Published: June 04, 2026, 15:29 UTC
The numbers are hard to ignore. In spring 2026, multiple computer science courses at the University of California, Berkeley recorded failing grades at rates significantly higher than previous semesters. Average grades dropped to C-plus territory, a GPA of roughly 2.3, well below the department’s own guideline of 2.8 to 3.3.
The Daily Californian, Berkeley’s student newspaper, reported the trend and what professors believe is driving it: increased AI usage among students, combined with eroding foundational math skills. The story quickly went viral on Hacker News, where it accumulated 489 points and more than 400 comments within hours.
The data
The grade shifts are concentrated in lower-division CS courses, the gateway classes that determine whether students proceed in the major. Berkeley’s grading guidelines explicitly state that “a typical GPA for a lower division course will fall in the range 2.8 to 3.3.” Spring 2026 saw both surveyed classes land at 2.3, a C-plus average.
Professors cited two converging factors. The first is widespread use of AI tools to complete assignments. Students submit code and problem sets generated by large language models without understanding the underlying concepts, then fail exams that test the material directly. The second is a decline in mathematical preparation; students arrive with weaker algebra and calculus foundations than previous cohorts, making it harder to grasp the theoretical material that CS coursework builds on.
The wider debate
The Berkeley story has become a flashpoint in a broader argument about AI in education. Sridhar Vembu, CEO of Zoho, weighed in on X with a warning: “AI can make you smarter faster, but AI can also make you dumber faster.”
The Hacker News discussion captures the tension well. One commenter with sympathy for the students noted that if large language models had been available during their own education, they would have used them too, then failed their exams. Another observed a subtler phenomenon among colleagues: even PhD-level researchers appear to be losing the ability to think through problems without an LLM doing most of the work. “Many of them can no longer sit quietly for even 30 minutes just thinking on their own,” the comment read, “which is a required skill for producing original thought.”
That comment struck a nerve. It received dozens of replies, some pushing back on the claim that cognitive decline is measurable, others agreeing that the pattern is visible and accelerating.
Not just Berkeley
Berkeley is not an isolated case. The pattern has been observed at other universities, although Berkeley’s status as one of the world’s top CS programs gives the story particular weight. If students at one of the most selective public universities in the United States are struggling this way, the implication is that the problem is structural, not institutional.
The question raised by the Berkeley data has no clean answer. Banning AI tools in the classroom is impractical when those same tools are essential in industry. Allowing unrestricted use risks graduating students who can operate an LLM but cannot design an algorithm.

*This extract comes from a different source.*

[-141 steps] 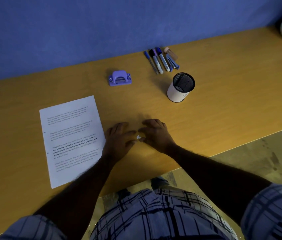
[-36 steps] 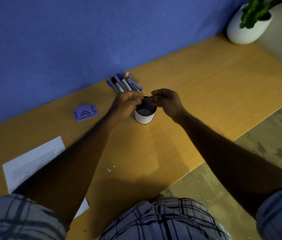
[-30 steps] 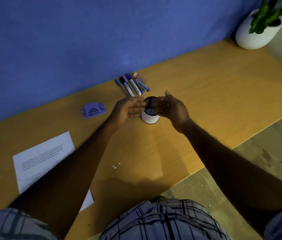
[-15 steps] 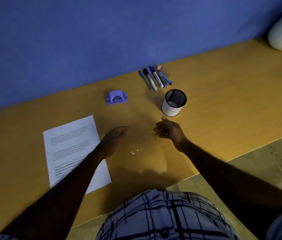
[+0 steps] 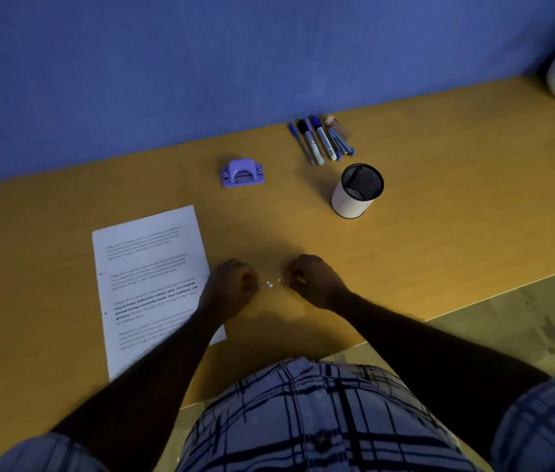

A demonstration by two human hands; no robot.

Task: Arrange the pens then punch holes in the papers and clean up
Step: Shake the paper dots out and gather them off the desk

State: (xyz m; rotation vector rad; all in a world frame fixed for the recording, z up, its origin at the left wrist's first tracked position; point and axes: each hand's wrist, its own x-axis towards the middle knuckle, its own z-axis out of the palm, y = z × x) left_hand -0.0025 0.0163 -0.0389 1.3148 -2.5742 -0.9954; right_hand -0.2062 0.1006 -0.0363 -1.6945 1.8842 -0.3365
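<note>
Bench (image 5: 439,253): wide, flat, smooth wooden top; firm backing for pressing on small bits.

Paper (image 5: 148,284): printed sheet or sheets lying flat at left, near corner under the left forearm. Light, limp, easily creased or slid. Two small marks on the left margin, likely punched holes. Best lifted by an edge or corner, never by the middle.

Cup (image 5: 357,191): white with dark mesh inside, upright, well apart from both hands toward the right rear. Light, stiff, tippable; best gripped round the wall.

Punch (image 5: 242,173): purple, behind the paper, near the wall. Compact, rigid, probably the heaviest item here; best gripped across the body.

Pens (image 5: 318,141): laid side by side at the rear, just behind the cup. Stiff, smooth, prone to rolling; best pinched at mid-barrel.

Left hand (image 5: 231,287) and right hand (image 5: 313,281): both knuckles-up on the bench, fingers curled inward, thumbs toward the gap between. Contents, if any, not determinable.

Chads (image 5: 271,283): a few tiny white dots on the bench between the two hands, apparently untouched. Almost weightless, thin, flat against the wood, easily scattered by a breath or a sweep. Judged step: clean-up. Best slid together with fingertips, then pinched, or picked up on a pressed fingertip.
</note>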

Some faculty members are calling for changes to admissions criteria, placing greater emphasis on mathematical readiness. Others argue that curricula need to be redesigned around the reality of AI-assisted work, testing for understanding rather than output. Neither approach is straightforward, and both carry trade-offs that departments are only beginning to grapple with.
What comes next
Berkeley’s CS department is one of the most influential in the world. Its response to this grade crisis will be watched closely by every other institution facing the same dilemma. The data from spring 2026 suggests that the current approach is not working. The question is what replaces it.